— Data shown —
[Start of Attachment]

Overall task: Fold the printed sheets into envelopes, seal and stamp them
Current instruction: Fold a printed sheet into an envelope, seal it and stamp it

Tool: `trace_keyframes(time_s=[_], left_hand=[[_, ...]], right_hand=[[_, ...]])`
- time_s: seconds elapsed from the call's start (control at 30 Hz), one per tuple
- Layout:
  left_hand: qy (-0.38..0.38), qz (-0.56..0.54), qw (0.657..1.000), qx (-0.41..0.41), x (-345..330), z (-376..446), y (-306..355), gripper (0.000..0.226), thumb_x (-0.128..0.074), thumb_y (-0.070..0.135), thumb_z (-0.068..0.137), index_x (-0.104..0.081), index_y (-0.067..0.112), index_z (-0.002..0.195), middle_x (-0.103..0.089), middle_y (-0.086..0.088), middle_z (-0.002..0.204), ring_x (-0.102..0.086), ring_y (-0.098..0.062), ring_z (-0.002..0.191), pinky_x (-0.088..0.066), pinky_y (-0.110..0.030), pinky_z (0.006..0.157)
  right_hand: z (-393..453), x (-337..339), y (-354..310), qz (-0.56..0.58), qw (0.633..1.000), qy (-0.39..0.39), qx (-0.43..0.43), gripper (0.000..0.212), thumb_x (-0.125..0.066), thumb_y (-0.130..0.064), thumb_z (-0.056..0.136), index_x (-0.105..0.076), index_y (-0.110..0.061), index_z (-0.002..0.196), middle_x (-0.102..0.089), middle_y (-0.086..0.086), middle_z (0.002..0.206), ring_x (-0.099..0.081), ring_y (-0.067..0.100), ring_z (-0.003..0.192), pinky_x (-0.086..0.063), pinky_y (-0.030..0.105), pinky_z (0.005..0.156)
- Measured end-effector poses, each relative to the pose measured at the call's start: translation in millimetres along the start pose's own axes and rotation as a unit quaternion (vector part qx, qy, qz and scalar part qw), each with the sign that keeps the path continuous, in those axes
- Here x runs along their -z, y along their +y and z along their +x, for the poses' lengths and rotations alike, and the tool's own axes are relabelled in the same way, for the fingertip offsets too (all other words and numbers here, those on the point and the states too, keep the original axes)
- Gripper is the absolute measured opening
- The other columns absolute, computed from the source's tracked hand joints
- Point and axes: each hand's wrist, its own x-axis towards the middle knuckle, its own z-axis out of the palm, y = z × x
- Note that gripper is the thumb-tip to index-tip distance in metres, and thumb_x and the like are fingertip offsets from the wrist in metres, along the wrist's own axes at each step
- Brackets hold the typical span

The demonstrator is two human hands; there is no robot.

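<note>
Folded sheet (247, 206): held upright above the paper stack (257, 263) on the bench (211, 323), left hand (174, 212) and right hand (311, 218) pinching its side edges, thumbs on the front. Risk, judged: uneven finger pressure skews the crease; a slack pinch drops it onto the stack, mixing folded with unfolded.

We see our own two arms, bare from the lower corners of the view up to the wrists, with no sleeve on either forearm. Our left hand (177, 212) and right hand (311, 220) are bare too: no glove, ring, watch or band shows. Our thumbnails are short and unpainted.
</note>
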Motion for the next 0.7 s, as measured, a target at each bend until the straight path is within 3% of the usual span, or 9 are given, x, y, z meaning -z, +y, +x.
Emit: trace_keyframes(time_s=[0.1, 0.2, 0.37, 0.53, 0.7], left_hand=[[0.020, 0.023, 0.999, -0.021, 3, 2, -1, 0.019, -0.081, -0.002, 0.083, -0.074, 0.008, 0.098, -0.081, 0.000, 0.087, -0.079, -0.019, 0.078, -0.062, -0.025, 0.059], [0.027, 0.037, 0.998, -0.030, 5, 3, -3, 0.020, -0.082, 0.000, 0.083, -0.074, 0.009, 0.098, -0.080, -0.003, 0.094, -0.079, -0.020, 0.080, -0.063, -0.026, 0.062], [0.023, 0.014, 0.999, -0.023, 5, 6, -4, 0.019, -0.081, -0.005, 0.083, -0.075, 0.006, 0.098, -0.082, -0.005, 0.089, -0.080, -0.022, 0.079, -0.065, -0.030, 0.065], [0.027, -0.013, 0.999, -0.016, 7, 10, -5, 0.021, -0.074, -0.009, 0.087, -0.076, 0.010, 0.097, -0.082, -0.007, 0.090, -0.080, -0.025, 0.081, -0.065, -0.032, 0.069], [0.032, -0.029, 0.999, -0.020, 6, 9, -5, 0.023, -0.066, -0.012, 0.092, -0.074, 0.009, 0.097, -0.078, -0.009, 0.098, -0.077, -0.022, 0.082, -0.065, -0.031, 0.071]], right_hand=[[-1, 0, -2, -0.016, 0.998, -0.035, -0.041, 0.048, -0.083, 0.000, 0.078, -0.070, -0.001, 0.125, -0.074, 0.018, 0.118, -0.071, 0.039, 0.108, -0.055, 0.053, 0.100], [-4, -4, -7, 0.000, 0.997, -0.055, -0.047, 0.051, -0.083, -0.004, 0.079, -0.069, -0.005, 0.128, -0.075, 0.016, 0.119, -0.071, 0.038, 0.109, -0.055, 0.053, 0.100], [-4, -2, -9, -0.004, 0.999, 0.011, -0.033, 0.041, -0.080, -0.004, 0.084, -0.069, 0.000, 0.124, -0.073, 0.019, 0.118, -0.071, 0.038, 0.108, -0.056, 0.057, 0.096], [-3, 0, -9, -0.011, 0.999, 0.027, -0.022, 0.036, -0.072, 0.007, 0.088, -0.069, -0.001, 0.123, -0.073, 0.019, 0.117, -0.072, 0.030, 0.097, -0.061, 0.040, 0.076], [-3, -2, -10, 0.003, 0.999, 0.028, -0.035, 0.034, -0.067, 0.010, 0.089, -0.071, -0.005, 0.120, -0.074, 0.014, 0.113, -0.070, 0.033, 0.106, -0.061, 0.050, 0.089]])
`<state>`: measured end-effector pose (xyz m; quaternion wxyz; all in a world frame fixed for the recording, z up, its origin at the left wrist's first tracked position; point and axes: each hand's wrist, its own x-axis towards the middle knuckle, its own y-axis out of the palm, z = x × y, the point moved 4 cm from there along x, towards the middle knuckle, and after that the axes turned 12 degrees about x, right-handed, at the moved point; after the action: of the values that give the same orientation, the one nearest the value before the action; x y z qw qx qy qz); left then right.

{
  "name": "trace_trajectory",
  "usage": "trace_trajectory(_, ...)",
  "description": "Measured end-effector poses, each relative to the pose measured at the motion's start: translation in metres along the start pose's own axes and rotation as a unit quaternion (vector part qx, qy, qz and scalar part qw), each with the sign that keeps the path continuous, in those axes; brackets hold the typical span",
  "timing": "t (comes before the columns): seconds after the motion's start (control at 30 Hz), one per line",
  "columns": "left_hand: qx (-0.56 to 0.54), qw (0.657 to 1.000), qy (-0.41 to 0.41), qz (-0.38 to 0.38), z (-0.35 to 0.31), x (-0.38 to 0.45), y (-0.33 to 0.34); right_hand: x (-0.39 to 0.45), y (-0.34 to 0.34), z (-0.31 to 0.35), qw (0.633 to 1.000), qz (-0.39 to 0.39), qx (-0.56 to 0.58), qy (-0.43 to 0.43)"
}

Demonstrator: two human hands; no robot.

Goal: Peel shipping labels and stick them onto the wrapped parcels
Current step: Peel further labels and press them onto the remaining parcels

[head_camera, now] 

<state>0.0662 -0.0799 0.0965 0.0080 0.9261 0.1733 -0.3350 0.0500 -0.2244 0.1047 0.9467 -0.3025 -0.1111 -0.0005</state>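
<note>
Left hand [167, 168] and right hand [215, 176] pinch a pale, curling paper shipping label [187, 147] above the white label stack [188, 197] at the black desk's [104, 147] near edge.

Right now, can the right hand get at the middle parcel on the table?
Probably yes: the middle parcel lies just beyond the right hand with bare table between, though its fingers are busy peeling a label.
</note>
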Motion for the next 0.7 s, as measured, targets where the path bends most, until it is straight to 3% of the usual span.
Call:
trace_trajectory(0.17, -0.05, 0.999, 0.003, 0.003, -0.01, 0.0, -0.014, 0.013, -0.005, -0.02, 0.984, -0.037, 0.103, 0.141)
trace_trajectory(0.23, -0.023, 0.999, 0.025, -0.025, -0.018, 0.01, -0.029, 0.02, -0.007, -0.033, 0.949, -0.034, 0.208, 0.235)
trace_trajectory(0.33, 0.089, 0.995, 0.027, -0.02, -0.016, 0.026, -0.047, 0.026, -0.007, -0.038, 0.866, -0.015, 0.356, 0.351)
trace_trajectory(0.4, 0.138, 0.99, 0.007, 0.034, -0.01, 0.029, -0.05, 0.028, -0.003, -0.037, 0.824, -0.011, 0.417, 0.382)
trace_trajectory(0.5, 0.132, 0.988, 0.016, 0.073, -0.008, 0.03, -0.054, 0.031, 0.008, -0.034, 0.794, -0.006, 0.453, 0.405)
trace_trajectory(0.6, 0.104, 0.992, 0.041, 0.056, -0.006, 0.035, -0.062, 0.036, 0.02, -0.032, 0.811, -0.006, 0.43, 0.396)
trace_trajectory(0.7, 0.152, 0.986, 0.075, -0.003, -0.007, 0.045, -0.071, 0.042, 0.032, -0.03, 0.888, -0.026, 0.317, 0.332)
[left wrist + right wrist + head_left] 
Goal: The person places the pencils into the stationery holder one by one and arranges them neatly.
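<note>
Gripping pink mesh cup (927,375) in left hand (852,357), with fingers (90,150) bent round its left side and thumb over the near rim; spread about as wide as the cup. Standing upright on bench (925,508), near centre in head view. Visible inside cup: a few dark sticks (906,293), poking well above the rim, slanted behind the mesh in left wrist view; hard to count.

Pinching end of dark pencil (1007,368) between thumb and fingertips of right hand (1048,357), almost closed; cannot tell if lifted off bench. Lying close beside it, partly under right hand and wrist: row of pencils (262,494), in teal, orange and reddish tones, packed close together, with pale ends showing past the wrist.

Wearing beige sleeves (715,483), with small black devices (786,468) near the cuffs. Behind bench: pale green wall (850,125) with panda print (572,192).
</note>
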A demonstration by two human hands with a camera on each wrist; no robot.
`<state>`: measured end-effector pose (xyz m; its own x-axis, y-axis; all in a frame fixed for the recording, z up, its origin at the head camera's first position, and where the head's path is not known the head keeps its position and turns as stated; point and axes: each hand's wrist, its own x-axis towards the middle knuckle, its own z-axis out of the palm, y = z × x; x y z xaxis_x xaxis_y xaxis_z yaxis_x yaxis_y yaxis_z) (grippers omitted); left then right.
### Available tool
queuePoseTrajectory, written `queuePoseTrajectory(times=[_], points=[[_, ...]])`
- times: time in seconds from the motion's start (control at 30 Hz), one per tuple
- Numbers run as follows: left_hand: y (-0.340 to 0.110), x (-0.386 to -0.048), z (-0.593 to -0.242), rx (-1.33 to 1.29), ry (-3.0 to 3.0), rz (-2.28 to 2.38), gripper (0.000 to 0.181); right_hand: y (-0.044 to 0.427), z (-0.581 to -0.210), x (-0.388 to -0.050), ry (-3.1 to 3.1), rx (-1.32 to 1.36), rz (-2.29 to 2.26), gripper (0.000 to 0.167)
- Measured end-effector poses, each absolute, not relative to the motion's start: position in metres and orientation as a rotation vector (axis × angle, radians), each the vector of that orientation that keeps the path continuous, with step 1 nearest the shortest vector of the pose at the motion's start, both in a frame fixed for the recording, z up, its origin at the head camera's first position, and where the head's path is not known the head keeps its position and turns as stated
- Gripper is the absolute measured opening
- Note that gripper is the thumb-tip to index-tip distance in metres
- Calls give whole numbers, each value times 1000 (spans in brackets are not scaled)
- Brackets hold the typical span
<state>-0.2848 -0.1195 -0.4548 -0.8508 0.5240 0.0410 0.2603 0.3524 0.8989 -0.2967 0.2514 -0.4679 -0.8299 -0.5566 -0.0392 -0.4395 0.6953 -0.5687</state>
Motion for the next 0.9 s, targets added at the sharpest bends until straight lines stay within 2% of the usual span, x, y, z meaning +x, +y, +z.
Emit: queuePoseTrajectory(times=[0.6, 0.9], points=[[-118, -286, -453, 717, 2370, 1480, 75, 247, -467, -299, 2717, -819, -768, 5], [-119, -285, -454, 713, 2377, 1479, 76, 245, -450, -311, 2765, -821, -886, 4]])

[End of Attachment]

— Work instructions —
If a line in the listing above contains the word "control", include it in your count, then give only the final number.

— Expected answer —
3